TRPM2 is a member of the melastatin-related TRP (transient receptor potential) subfamily. It is expressed in brain and lymphocytes and forms a cation channel that is activated by intracellular ADP-ribose and associated with cell death. In this study we investigated the calcium dependence of human TRPM2 expressed under a tetracycline-dependent promoter in HEK-293 cells. TRPM2 expression was associated with enhanced hydrogen peroxide-evoked intracellular calcium signals. In whole-cell patch clamp recordings, switching from barium- to calcium-containing extracellular solution markedly activated TRPM2 as long as ADP-ribose was in the patch pipette and exogenous intracellular calcium buffering was minimal. We suggest this effect reveals a critical dependence of TRPM2 channel activity on intracellular calcium.
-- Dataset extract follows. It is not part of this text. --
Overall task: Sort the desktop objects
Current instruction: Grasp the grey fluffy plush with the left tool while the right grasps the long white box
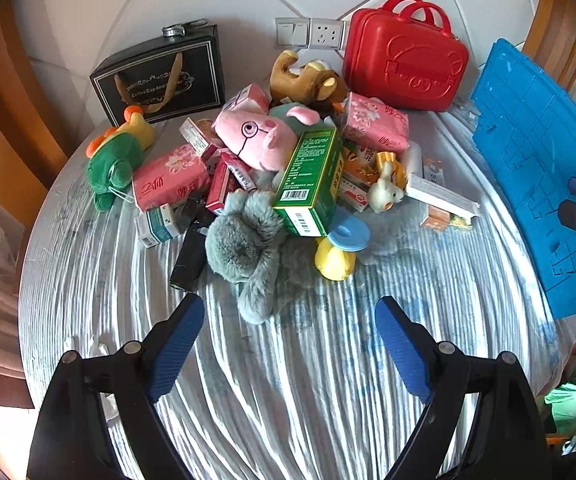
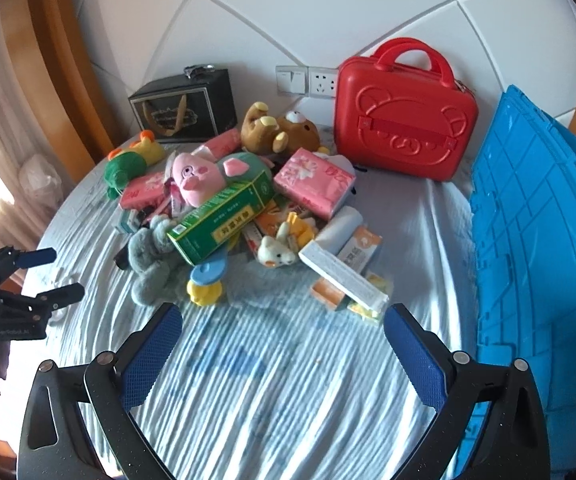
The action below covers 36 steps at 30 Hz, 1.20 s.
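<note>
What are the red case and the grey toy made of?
The red case looks like hard moulded plastic, glossy, with a bear face pressed into its shell. The grey toy seems to be soft plush: long fluffy pile, no hard edges.

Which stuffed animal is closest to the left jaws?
The fluffy grey plush animal. It lies at the pile's front edge, just ahead of the open jaws; the pink, green and brown ones sit farther back.

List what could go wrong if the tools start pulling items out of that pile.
1. The green box lies tilted on top of the grey plush and other items; pulling the plush first would likely tip it.
2. Small cartons are wedged under the pink pig plush, so one grab may drag several.
3. The wrinkled cloth could snag and shift the heap.
</note>
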Motion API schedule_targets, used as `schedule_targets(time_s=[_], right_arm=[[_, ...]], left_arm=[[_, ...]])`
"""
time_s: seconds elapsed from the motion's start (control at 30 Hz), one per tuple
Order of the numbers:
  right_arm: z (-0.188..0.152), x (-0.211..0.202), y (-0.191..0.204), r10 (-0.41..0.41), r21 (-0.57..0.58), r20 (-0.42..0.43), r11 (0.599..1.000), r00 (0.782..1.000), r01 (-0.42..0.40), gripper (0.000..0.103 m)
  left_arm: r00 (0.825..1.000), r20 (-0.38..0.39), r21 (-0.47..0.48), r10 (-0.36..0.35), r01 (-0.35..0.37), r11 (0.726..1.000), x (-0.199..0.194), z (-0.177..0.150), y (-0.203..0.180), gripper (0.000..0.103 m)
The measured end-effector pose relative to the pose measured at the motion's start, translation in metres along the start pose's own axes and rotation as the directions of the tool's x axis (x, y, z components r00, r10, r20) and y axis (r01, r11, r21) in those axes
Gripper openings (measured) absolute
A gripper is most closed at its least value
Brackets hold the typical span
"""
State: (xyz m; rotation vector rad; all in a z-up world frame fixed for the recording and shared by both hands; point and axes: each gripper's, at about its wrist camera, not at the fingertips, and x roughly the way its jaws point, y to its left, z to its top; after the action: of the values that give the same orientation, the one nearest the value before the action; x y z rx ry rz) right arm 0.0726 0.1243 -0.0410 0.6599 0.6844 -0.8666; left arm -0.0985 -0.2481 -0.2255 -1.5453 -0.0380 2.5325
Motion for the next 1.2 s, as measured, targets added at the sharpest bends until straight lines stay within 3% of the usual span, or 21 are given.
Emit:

In the absence of extracellular calcium we observed concentration-dependent activation of TRPM2 channels by calcium delivered from the patch pipette (EC(50) 340 nM, slope 4.9); the maximum effect was at least as large as that evoked by extracellular calcium. Intracellular dialysis of cells with high concentrations of EGTA or 1,2-bis(o-Aminophenoxy)ethane-N,N,N',N'-tetraacetic acid (BAPTA) strongly reduced the amplitude of the extracellular calcium response, and the residual response was abolished by a mixture of high and low affinity calcium buffers. TRPM2 channel currents in inside-out patches showed a strong requirement for Ca(2+) at the intracellular face of the membrane. We suggest that calcium entering via TRPM2 proteins acts at an intracellular calcium sensor closely associated with the channel, providing essential positive feedback for channel activation.